Recently, the BRAF p61 isoform has been used in screens to identify novel BRAF inhibitors that selectively inhibit dimeric BRAF over monomeric BRAF67,68. This selectivity profile is opposite to that of first-generation BRAF inhibitors such as vemurafenib that inhibit monomeric BRAF over dimeric BRAF. In a preliminary case report, it was found that combined use of a monomeric BRAF inhibitor and a next-generation BRAF inhibitor identified through this screening approach was complementary and synergistic, maintaining therapeutic efficacy while minimizing toxicity68. In this way, the study of the BRAF p61 isoform both confirmed the mechanism of action of first-generation BRAF inhibitors such as vemurafenib and led to the identification of next-generation therapeutic candidates targeting this pathway.

Resistance mutations and allele-selective compounds have also proven influential outside the field of kinase biology.

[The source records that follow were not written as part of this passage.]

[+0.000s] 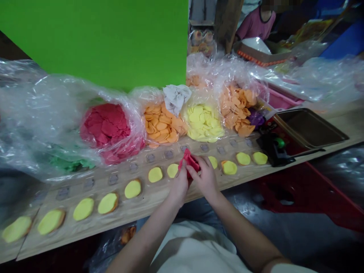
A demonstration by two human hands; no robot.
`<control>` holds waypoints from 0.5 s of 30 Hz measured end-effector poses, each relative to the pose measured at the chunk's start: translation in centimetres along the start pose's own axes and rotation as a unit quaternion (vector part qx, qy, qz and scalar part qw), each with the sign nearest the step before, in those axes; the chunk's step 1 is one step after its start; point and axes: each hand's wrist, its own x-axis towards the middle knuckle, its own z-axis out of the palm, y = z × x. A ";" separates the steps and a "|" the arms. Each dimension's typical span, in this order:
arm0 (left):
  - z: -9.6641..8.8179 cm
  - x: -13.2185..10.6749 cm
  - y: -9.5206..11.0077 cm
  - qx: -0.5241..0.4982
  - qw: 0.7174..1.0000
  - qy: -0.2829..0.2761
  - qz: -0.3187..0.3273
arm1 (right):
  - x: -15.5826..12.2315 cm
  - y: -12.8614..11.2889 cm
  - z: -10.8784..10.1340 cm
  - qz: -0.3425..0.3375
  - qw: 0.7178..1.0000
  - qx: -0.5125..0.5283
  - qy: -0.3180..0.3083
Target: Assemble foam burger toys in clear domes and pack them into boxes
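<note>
My left hand [181, 182] and my right hand [206, 174] are close together above the table's front edge. Between them they grip red soft pieces [187, 157], thin and folded, whose exact kind I cannot make out. Below and to both sides runs a row of clear plastic packs; in each lies a yellow disc [155, 174], some with an orange layer showing underneath, like the yellow disc [229, 167] on the right. My fingers partly hide the discs nearest to them.
Plastic bags along the back hold red pieces [106, 125], orange pieces [160, 123], yellow pieces [203, 120], peach pieces [237, 106] and green pieces [68, 163]. A tape dispenser [275, 148] and a dark tray [315, 127] stand at right. A green panel [108, 41] rises behind; a person [254, 24] is beyond.
</note>
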 end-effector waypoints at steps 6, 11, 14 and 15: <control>0.7 0.0 0.2 -0.058 0.997 -0.041 -0.010 | 0.7 2.3 -0.4 0.152 0.956 0.245 0.058; 0.7 0.4 0.6 -0.085 0.983 -0.101 -0.128 | 1.1 4.5 -3.6 0.344 0.817 0.463 0.018; 0.9 0.5 0.5 -0.090 0.970 -0.147 -0.170 | 0.7 5.9 -6.3 0.392 0.779 0.485 0.063; 0.9 0.5 0.5 -0.088 0.968 -0.156 -0.176 | 0.5 6.5 -7.5 0.397 0.776 0.483 0.079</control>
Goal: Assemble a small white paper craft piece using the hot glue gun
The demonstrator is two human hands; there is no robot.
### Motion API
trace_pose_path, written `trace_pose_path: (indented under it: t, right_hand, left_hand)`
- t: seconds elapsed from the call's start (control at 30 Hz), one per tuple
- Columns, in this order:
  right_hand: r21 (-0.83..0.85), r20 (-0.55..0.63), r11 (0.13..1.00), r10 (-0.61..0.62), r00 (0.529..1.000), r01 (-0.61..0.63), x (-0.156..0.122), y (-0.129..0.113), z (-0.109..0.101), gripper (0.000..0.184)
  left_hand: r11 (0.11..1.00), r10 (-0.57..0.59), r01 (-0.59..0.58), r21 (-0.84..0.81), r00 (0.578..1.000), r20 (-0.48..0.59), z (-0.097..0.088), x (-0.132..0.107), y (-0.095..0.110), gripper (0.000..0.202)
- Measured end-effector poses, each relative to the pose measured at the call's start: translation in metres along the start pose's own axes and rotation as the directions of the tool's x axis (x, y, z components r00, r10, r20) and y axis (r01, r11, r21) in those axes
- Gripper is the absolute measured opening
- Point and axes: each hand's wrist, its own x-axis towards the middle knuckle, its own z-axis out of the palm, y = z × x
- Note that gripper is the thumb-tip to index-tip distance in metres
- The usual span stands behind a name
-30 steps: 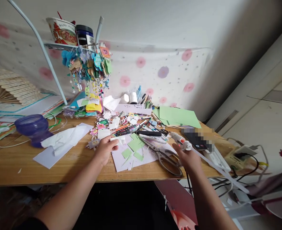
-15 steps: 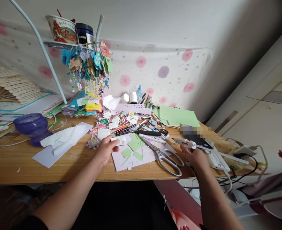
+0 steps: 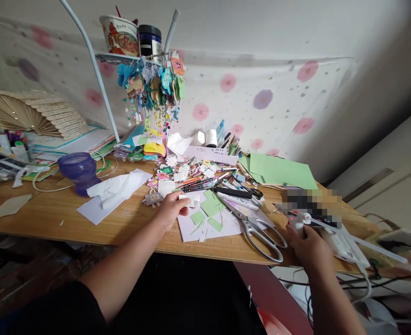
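My left hand [image 3: 172, 210] is closed, pinching a small white piece, apparently paper or card [image 3: 192, 200], over the left part of a pale sheet [image 3: 190, 234]. In my right hand [image 3: 310, 244] is a white hot glue gun [image 3: 299, 219] with a small red light. Its nozzle points left, and a long translucent glue stick [image 3: 362, 242] sticks out behind. Between my hands lie large grey-handled scissors [image 3: 261, 236], blades partly on the sheet. Small green paper pieces [image 3: 210, 206] are scattered on that sheet. My right fingers are partly hidden behind the glue gun.
Pens [image 3: 205, 183] and small decorated pieces crowd the desk's middle. Green paper [image 3: 282, 170] lies at the back right, near a partly blurred phone [image 3: 326, 218]. At left are a purple cup [image 3: 79, 174] and crumpled tissue [image 3: 113, 190]. Cables [image 3: 366, 284] run along the right edge.
The view has turned left, so the desk appears shifted right. My right hand with the glue gun has moved slightly right and nearer. My left hand still pinches the white piece.
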Motion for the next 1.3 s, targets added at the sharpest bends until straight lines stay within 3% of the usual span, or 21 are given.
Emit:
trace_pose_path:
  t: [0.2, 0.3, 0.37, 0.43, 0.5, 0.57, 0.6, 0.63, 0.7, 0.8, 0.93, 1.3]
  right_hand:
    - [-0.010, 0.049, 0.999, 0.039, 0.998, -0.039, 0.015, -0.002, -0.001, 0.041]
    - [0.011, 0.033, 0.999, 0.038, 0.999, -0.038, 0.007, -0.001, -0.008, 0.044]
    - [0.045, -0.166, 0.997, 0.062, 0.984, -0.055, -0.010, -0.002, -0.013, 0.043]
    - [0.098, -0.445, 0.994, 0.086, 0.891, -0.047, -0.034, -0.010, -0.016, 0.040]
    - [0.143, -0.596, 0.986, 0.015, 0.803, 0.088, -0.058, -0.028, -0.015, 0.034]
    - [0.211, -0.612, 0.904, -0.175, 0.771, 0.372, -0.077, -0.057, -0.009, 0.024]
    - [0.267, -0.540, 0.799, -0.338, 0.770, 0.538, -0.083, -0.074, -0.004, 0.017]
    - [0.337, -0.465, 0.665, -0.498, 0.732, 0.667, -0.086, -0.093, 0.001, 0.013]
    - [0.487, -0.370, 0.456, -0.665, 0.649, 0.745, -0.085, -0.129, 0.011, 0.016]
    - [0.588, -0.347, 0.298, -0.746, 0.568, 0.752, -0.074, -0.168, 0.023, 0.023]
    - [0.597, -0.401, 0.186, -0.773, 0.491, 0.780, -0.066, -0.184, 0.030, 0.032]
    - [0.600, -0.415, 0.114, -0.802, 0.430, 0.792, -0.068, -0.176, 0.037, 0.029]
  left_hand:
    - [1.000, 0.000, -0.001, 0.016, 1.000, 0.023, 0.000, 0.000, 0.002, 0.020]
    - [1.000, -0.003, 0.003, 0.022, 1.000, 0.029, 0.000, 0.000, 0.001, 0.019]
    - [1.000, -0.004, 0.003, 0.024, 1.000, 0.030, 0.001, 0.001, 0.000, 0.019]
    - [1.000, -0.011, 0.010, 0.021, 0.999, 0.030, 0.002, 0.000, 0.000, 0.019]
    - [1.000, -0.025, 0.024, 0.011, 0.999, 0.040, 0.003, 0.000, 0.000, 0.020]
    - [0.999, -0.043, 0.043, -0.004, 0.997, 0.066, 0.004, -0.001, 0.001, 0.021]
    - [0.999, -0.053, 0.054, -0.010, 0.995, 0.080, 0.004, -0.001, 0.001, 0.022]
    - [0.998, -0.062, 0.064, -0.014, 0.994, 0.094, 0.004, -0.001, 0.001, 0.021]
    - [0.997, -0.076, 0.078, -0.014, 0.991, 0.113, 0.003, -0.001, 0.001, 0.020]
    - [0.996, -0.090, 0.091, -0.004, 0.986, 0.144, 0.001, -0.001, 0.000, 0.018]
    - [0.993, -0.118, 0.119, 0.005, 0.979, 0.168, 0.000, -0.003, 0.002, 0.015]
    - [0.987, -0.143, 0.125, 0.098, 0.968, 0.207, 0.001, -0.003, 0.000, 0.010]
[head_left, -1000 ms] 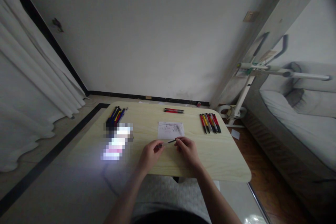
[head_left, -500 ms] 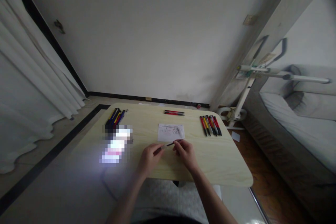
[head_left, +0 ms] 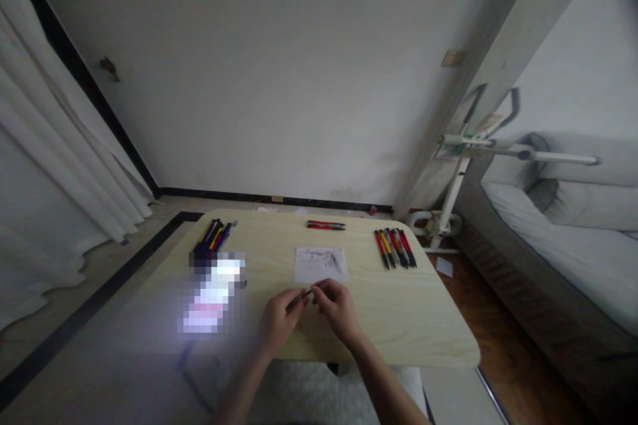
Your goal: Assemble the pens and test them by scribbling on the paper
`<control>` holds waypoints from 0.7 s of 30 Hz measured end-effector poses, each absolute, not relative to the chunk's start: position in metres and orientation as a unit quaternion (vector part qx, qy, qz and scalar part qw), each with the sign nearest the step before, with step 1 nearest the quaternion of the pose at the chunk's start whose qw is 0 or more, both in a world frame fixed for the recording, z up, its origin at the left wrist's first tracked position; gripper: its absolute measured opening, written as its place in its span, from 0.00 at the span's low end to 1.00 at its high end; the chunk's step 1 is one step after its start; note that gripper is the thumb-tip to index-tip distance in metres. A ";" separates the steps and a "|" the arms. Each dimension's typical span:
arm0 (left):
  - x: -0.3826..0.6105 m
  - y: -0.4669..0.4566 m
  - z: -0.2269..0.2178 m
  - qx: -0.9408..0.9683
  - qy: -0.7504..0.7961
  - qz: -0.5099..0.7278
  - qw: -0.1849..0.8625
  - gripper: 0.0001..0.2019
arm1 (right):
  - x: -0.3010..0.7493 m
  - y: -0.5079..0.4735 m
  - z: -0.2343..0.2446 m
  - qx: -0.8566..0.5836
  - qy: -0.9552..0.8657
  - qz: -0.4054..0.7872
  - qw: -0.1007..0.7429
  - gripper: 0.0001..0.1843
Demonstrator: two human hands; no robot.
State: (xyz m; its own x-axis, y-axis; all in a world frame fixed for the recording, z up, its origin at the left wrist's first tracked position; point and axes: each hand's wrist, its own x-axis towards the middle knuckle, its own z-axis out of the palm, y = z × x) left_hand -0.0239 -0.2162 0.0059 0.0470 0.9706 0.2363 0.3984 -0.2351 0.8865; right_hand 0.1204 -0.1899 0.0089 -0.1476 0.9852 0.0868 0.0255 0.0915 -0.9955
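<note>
Both my hands meet over the near middle of a pale wooden table (head_left: 419,325). My left hand (head_left: 280,319) and my right hand (head_left: 336,307) pinch the two ends of a thin dark pen (head_left: 306,293), which lies slanted between the fingers. Just beyond them lies a small white paper (head_left: 320,264) with scribbles on it.
A row of several red, yellow and black pens (head_left: 395,248) lies at the right back of the table. Two red pens (head_left: 325,225) sit at the far edge, and several blue and yellow pens (head_left: 212,237) at the left. A blurred bright patch (head_left: 212,292) lies left of my hands. A sofa (head_left: 558,226) stands at the right.
My hands have come closer together along the pen and shifted a little to the left. The camera tipped slightly, so the table sits lower in view.
</note>
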 end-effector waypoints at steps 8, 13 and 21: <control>-0.023 -0.218 0.010 0.640 0.519 0.457 0.335 0.13 | 0.110 -0.191 0.009 -0.465 -0.597 0.474 0.450 0.12; -0.024 -0.217 0.008 0.641 0.525 0.454 0.329 0.13 | 0.109 -0.193 0.009 -0.484 -0.623 0.411 0.458 0.11; -0.022 -0.218 0.009 0.636 0.541 0.445 0.322 0.15 | 0.109 -0.193 0.007 -0.494 -0.626 0.417 0.437 0.16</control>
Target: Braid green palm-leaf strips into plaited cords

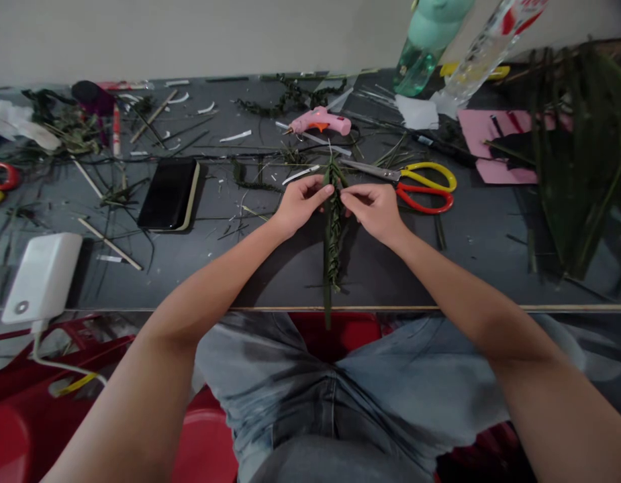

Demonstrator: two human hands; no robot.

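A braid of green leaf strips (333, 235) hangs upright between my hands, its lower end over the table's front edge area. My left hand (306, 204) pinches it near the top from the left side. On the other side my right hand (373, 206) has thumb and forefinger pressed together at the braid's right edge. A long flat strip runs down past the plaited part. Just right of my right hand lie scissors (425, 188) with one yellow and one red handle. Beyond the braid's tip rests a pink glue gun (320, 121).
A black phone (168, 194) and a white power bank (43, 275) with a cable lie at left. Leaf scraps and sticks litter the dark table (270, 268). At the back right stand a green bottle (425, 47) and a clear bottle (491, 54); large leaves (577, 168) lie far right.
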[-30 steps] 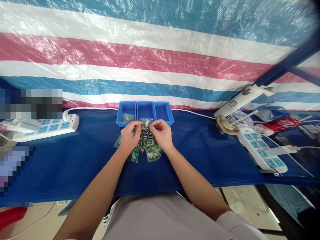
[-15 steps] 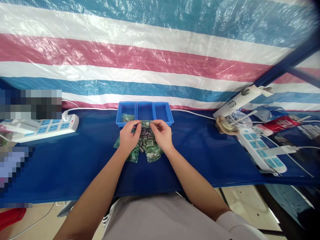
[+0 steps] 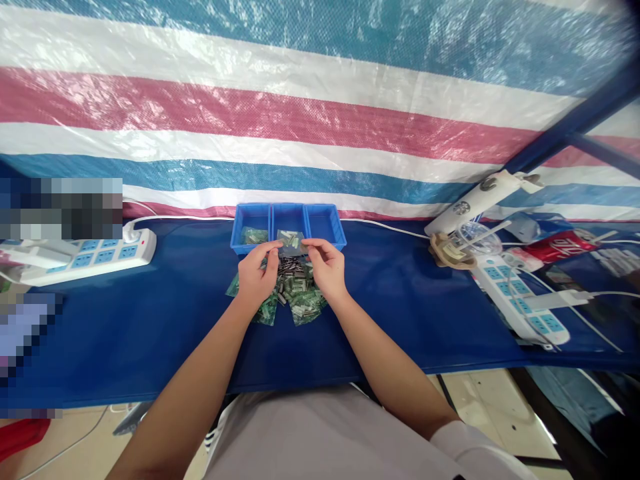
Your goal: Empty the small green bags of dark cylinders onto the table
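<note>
Between my two hands a small clear plastic bag with a few small pale and metallic pieces inside is held up by its edges. My left hand pinches its left edge between thumb and finger; my right hand pinches the right edge. Just beyond is a blue three-compartment tray, its left compartment holding another small bag. Under and between my hands lies a pile of small dark metal pieces, with greenish bags of metal parts around it, partly hidden by my hands.
A white power strip lies at the left and another power strip at the right. Near the right one are a clear plastic cup, a red can and a white paper bag. A striped sheet hangs behind the blue table.
The small bag between my hands has spread out and tilted up, so its contents now show in front of the tray's middle compartment. My hands have barely moved.
</note>
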The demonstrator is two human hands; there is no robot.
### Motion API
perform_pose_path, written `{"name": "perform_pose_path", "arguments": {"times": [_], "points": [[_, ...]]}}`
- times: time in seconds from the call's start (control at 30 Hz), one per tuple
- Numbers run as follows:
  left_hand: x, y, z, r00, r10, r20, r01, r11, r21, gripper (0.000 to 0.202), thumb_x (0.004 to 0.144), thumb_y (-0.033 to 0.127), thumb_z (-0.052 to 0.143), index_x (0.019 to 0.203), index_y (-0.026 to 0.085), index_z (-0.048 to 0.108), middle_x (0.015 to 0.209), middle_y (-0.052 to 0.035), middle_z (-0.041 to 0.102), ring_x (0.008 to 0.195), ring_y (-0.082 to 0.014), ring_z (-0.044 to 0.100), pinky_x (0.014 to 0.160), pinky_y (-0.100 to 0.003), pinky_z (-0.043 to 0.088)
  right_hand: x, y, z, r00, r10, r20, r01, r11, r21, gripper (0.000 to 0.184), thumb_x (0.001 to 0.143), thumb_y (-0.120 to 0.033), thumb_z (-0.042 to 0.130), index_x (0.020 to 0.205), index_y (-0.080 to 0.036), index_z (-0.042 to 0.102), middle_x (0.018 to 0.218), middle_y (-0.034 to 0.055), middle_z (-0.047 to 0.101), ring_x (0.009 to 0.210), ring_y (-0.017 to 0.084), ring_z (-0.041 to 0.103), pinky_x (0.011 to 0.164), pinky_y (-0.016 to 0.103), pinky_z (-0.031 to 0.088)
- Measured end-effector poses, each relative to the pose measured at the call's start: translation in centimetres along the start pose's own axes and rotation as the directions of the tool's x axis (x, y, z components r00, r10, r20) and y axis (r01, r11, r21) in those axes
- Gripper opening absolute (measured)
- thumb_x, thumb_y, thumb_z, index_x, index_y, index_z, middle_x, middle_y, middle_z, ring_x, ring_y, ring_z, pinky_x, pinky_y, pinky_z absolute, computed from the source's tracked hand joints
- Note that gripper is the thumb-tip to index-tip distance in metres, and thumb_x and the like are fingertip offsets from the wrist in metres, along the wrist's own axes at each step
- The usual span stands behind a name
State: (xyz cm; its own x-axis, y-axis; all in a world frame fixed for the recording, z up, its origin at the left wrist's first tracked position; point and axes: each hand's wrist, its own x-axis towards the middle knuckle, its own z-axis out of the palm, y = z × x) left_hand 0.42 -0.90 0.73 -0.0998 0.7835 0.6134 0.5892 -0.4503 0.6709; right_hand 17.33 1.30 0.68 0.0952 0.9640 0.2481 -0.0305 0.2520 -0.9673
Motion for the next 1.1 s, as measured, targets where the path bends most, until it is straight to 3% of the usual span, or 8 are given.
{"name": "perform_pose_path", "arguments": {"times": [0.23,0.33,0.5,0.57,0.67,0.83,0.93,1.1], "points": [[0.0,-0.4,0.4,0.998,-0.028,-0.058,0.03,0.999,0.037,0.013,0.092,0.032,0.066,0.097,0.021,0.07,0.095,-0.0035,0.076,0.077,-0.014,0.07,0.065,-0.023,0.054,0.0,-0.2,0.3,1.0,0.018,-0.003,-0.018,1.0,0.019,0.018,0.083,-0.039,0.074,0.091,-0.022,0.072,0.09,0.0033,0.074,0.079,0.018,0.067,0.07,0.03,0.053],[-0.2,-0.4,0.6,0.995,-0.065,-0.079,0.067,0.998,0.018,0.015,0.09,0.033,0.068,0.098,0.02,0.066,0.1,-0.0045,0.074,0.072,-0.0119,0.069,0.058,-0.021,0.051,0.0,-0.1,0.4,1.0,0.008,-0.005,-0.008,0.999,0.037,0.022,0.08,-0.037,0.077,0.093,-0.023,0.066,0.088,0.0024,0.072,0.081,0.018,0.068,0.07,0.03,0.053],[-0.2,-0.4,0.4,0.995,-0.1,-0.004,0.1,0.995,0.019,0.036,0.091,0.035,0.066,0.124,0.022,0.062,0.11,-0.0057,0.074,0.074,-0.0117,0.069,0.054,-0.02,0.049,0.1,0.2,0.3,0.999,0.041,0.022,-0.041,0.998,0.041,0.033,0.08,-0.037,0.077,0.109,-0.023,0.068,0.088,0.0021,0.072,0.079,0.017,0.068,0.069,0.03,0.053],[-0.1,-0.3,0.3,0.998,-0.067,0.011,0.066,0.997,0.034,0.033,0.093,0.034,0.063,0.124,0.022,0.063,0.104,-0.0051,0.075,0.075,-0.0126,0.068,0.058,-0.021,0.051,0.0,0.3,0.2,0.999,0.037,0.028,-0.037,0.999,-0.006,0.025,0.082,-0.038,0.075,0.1,-0.022,0.07,0.089,0.0029,0.072,0.079,0.018,0.068,0.068,0.03,0.053],[0.3,0.0,0.1,0.999,0.037,-0.008,-0.037,0.999,0.03,0.018,0.095,0.033,0.059,0.101,0.019,0.068,0.097,-0.0056,0.074,0.077,-0.0144,0.066,0.075,-0.029,0.056,-0.1,0.1,0.2,1.0,0.001,0.024,0.0,0.998,-0.056,0.018,0.083,-0.037,0.074,0.091,-0.022,0.071,0.091,0.0037,0.073,0.082,0.019,0.068,0.069,0.031,0.052],[0.7,0.4,-0.2,0.994,0.097,0.047,-0.094,0.993,-0.073,0.026,0.099,0.035,0.054,0.081,0.019,0.064,0.092,-0.0074,0.071,0.088,-0.0179,0.067,0.08,-0.032,0.056,-0.1,-0.4,0.3,0.999,-0.037,0.004,0.036,0.997,0.075,0.025,0.082,-0.041,0.075,0.1,-0.024,0.069,0.093,0.0027,0.068,0.085,0.017,0.065,0.076,0.031,0.054],[0.6,0.3,-0.2,0.988,0.116,0.101,-0.108,0.99,-0.087,0.025,0.098,0.037,0.055,0.083,0.02,0.064,0.089,-0.0069,0.07,0.088,-0.0188,0.067,0.081,-0.034,0.055,0.1,-0.7,0.3,1.0,-0.024,0.007,0.022,0.985,0.171,0.039,0.079,-0.045,0.078,0.111,-0.026,0.064,0.092,0.0014,0.067,0.084,0.017,0.065,0.08,0.033,0.056],[0.4,0.2,-0.1,0.992,0.058,0.115,-0.048,0.995,-0.083,0.024,0.096,0.041,0.058,0.106,0.02,0.066,0.097,-0.0065,0.071,0.081,-0.0166,0.066,0.077,-0.031,0.056,0.1,-0.9,0.2,0.999,-0.002,0.043,-0.008,0.975,0.224,0.048,0.077,-0.046,0.081,0.115,-0.027,0.059,0.088,0.0004,0.071,0.08,0.017,0.067,0.079,0.034,0.057]]}}
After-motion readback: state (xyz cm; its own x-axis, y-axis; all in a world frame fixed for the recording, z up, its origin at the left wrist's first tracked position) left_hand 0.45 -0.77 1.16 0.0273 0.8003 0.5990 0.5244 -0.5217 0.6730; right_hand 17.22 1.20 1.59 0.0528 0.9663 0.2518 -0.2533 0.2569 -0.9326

In a recent study from our laboratory, we used a CRISPR–Cas9-based mutagenesis strategy termed CRISPR-suppressor scanning to identify resistance mutations in the histone demethylase LSD1 to the the LSD1 inhibitor, GSK-LSD1, in acute myeloid leukemia (AML)69. GSK-LSD1 and related inhibitors were designed to be activity-based covalent inhibitors of the histone demethylase activity of LSD1. Through CRISPR-suppressor scanning, we identified resistance mutations to GSK-LSD1 in the LSD1 active site that also inactivated LSD1’s histone demethylase activity. The viability of cells with these enzyme-inactive mutants suggested that LSD1’s histone demethylase activity is not essential in the context of AML and that inhibition of this activity is not the relevant mechanism of action for LSD1 inhibitors in AML. Through characterization of these resistant cell lines, we demonstrated that the relevant mechanism of action of LSD1 inhibitors in AML is disruption of a protein–protein interaction between LSD1 and the transcription factor GFI1/GFI1B (Fig. 5a). Through an in-depth characterization of small molecule resistance, we and others revised the mechanism of action of LSD1 inhibitors and identified the relevant function of LSD1 in leukemia69,70.

Fig. 5 |. Resistance mutations uncover the mechanism of action of LSD1 inhibitors in AML.

Fig. 5 |

a, Schematic summarizing the prior and revised models of LSD1 inhibition in AML. PDB: 1AOI. b, Top, schematic illustrating the mechanism of the drug-complementary GFI1B allele. Bottom, structural views of the LSD1 catalytic site labeled by GSK-LSD1 adduct bound to wild-type Snail/Gfi-1 (SNAG) peptide (left) or a SNAG(F5A) peptide (right). PDB: 2UXX, 2Y48.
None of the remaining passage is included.